In early April, she felt a pressure on her chest and was admitted to a hospital. After three days there, she was intubated and then placed on a ventilator. She didn't improve after 15 days, and "my lungs were like concrete," she said.

That's when her Boulder hospital transferred her to UCHealth, where she was placed on a extracorporeal membrane oxygenation machine. The machine, also known as ECMO, allows a patient's blood to bypass the heart and lungs, allowing those organs to heal, according to the Mayo Clinic.

"The ECMO was a Hail Mary," Gould said.

Even then, Gould did not show enough progress for days. At one point, doctors called her husband and told him the situation did not look good.

But Gould gradually improved and was transferred to a different hospital, where she would be weaned off a ventilator.
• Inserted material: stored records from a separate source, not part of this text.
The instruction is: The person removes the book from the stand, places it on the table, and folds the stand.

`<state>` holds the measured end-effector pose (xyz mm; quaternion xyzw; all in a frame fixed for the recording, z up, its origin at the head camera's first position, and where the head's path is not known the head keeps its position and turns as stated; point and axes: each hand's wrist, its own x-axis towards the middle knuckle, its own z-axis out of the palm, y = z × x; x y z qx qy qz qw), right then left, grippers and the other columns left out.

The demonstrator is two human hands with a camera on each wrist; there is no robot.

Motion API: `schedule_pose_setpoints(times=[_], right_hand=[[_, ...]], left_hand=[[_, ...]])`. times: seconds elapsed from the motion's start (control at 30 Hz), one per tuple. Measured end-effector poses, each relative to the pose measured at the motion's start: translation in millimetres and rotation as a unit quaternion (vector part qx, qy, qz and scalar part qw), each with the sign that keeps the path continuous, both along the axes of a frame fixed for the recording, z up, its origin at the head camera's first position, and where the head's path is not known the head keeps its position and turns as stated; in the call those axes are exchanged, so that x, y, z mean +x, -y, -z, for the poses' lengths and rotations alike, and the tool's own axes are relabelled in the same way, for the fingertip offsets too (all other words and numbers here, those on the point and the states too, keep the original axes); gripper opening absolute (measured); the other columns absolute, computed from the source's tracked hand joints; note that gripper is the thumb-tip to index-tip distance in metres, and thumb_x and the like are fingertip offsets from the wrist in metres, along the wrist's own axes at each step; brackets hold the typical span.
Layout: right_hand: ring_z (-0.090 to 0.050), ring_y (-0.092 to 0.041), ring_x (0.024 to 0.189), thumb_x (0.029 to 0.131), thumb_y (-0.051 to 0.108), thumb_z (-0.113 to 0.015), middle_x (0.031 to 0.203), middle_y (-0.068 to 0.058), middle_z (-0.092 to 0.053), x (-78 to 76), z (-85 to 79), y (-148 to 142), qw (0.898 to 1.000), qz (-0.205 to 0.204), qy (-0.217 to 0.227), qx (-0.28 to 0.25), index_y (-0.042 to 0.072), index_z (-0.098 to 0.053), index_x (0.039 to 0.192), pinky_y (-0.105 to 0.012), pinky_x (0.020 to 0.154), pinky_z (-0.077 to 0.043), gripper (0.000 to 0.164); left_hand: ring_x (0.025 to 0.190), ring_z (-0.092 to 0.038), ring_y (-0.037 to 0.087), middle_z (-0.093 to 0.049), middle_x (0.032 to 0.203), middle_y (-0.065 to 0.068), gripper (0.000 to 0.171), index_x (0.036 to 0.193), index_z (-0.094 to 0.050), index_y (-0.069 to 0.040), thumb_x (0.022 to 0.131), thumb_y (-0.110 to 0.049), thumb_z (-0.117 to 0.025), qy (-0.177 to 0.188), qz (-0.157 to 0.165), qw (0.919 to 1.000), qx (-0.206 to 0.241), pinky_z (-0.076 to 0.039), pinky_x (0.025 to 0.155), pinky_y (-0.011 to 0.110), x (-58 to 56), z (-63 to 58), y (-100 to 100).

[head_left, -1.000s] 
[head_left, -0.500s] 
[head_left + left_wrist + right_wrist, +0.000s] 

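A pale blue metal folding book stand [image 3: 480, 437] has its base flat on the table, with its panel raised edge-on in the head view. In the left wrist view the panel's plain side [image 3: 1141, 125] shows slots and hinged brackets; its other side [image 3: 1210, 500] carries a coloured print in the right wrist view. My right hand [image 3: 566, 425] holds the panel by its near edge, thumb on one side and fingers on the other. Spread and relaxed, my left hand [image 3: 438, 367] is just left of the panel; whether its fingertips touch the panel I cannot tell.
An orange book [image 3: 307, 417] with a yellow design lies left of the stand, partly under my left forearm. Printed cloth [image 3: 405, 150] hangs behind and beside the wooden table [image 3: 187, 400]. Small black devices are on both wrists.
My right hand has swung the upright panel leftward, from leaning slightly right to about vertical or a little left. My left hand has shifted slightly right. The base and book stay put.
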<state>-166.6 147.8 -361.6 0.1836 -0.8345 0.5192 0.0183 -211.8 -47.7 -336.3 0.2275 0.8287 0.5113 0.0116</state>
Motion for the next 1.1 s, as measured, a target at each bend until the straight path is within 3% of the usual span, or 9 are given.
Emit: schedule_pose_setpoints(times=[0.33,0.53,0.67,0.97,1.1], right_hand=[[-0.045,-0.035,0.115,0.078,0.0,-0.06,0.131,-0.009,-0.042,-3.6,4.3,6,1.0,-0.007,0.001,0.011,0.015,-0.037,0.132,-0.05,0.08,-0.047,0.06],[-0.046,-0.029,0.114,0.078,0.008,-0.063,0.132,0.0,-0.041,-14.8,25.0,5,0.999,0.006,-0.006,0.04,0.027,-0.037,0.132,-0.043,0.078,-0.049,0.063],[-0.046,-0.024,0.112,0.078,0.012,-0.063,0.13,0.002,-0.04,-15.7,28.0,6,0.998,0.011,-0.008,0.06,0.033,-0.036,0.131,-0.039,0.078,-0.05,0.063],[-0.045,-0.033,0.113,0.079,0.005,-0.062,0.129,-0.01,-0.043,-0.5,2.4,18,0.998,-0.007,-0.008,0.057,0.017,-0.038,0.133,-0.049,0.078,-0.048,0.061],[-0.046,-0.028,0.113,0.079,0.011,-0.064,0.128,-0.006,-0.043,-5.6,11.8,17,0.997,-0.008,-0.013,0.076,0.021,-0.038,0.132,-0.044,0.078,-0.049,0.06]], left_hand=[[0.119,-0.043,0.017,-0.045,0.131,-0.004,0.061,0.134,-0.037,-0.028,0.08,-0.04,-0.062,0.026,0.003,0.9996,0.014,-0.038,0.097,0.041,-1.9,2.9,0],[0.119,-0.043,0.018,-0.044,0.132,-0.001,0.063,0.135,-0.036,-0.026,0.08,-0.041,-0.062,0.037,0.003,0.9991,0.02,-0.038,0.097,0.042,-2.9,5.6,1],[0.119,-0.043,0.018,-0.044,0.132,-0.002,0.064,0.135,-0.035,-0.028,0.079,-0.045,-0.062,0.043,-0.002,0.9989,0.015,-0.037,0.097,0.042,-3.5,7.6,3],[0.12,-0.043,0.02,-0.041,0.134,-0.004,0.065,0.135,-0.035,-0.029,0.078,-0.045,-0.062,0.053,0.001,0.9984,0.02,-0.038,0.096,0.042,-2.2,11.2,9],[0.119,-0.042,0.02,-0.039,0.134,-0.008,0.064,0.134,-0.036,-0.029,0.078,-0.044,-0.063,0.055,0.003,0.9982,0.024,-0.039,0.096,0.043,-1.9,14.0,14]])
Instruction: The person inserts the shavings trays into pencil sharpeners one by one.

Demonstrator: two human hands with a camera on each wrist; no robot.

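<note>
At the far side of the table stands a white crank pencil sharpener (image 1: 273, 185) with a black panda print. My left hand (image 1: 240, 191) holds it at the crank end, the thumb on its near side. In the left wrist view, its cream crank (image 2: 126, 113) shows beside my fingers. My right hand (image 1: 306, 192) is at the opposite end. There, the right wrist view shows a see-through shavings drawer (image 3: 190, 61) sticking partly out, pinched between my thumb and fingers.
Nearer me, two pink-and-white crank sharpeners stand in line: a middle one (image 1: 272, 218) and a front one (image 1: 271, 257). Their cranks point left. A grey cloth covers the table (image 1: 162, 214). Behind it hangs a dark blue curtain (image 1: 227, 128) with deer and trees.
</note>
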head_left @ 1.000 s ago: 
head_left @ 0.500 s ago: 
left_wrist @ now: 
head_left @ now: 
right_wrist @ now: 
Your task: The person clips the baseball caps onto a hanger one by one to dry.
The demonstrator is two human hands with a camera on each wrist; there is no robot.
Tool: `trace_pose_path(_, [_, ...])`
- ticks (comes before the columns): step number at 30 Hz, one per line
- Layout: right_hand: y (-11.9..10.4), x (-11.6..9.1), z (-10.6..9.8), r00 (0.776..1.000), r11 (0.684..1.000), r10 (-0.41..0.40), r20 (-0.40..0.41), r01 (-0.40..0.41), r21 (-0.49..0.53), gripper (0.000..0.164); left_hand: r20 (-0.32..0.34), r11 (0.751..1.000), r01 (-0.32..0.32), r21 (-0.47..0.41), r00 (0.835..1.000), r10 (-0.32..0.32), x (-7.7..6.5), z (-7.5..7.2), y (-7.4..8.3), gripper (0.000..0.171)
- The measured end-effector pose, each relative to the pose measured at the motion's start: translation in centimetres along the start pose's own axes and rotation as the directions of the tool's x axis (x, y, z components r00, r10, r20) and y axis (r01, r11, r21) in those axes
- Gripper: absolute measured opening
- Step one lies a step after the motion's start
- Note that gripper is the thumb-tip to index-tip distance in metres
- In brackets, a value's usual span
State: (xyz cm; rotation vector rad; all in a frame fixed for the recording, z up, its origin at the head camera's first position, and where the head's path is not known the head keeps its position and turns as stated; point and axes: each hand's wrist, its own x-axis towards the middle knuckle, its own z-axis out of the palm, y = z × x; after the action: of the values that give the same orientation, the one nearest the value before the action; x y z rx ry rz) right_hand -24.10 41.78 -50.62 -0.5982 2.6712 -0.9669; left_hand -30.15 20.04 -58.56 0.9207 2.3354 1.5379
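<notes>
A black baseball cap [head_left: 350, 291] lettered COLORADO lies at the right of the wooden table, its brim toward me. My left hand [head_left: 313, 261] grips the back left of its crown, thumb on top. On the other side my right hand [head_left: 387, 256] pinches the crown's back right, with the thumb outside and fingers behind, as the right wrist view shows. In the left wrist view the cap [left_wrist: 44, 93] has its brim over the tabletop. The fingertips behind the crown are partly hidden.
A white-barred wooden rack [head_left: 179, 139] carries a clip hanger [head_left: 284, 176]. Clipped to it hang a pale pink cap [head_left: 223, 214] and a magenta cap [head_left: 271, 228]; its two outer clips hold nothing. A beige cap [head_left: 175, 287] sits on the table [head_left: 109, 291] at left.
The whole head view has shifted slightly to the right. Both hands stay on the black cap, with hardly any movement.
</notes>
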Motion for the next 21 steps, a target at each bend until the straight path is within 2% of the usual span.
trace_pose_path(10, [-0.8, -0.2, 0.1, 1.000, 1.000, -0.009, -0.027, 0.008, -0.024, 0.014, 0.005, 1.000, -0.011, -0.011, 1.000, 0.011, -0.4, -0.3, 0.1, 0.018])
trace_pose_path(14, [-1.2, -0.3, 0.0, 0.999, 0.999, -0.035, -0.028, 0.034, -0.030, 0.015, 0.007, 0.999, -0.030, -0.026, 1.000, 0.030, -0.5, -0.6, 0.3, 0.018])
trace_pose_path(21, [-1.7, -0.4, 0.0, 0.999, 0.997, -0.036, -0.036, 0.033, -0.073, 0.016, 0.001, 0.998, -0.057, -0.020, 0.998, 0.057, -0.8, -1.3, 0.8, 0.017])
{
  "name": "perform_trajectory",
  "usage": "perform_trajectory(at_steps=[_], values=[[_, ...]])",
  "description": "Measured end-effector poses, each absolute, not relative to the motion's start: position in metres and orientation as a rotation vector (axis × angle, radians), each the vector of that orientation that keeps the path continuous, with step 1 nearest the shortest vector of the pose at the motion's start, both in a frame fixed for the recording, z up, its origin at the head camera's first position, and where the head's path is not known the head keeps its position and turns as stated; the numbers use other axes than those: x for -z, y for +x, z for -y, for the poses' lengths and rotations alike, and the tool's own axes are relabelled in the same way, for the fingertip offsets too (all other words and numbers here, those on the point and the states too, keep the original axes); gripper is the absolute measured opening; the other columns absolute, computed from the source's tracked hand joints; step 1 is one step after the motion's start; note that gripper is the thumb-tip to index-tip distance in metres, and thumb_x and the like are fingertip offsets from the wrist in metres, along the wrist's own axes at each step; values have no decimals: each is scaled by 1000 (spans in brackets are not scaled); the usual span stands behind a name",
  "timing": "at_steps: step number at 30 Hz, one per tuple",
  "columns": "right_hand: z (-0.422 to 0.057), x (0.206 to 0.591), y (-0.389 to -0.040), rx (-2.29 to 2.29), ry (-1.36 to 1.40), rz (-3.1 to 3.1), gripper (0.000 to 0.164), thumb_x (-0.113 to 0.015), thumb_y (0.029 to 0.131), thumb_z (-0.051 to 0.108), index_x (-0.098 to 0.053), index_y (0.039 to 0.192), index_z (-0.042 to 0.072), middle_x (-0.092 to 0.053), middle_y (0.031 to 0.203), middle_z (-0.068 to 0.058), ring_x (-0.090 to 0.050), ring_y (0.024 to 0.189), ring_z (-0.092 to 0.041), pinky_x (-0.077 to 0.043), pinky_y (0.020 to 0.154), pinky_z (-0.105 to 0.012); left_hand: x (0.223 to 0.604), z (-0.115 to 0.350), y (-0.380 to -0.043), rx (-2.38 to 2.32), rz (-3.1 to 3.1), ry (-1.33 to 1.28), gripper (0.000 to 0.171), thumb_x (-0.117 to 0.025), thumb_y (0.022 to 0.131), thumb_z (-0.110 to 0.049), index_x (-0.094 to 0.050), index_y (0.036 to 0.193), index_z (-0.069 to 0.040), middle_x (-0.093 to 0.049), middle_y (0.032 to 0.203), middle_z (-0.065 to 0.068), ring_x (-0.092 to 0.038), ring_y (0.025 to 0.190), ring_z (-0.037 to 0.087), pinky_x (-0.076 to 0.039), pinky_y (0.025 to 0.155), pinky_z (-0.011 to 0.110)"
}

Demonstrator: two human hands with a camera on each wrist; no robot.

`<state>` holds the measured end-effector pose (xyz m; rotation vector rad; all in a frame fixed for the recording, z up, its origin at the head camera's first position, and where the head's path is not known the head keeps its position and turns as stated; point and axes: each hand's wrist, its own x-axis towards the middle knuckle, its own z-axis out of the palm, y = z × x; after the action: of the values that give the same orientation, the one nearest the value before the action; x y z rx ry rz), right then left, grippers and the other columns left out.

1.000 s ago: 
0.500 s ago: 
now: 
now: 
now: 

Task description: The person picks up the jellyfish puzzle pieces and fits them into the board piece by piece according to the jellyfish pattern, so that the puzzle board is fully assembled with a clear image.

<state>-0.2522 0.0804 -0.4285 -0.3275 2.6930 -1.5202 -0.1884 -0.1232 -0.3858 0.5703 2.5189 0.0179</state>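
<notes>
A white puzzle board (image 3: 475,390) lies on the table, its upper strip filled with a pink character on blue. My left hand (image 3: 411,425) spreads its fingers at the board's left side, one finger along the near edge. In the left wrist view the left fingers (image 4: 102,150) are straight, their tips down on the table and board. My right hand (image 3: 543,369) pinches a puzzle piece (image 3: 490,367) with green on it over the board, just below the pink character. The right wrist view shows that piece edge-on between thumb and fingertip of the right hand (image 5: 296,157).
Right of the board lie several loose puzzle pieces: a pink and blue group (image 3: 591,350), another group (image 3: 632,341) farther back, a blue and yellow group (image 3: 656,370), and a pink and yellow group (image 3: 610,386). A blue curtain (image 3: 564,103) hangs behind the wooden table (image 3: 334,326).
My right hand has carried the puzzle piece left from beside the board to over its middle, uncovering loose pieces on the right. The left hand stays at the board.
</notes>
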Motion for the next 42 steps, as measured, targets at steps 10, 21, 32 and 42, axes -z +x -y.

She was then moved to a rehabilitation facility and finally able to return home on July 14.

Gould received home healthcare services until Oct. 1, though her endurance is still weak and her lungs have scarring. Also during her sickness, her hair fell out and is beginning to grow back.

"It's too soon to tell what the new normal is going to be," Gould said. "I never said, 'Why me?' Because the answer is, 'Why not me?' We just don't know. For people who think they're immune or they won't get sick, you just don't know."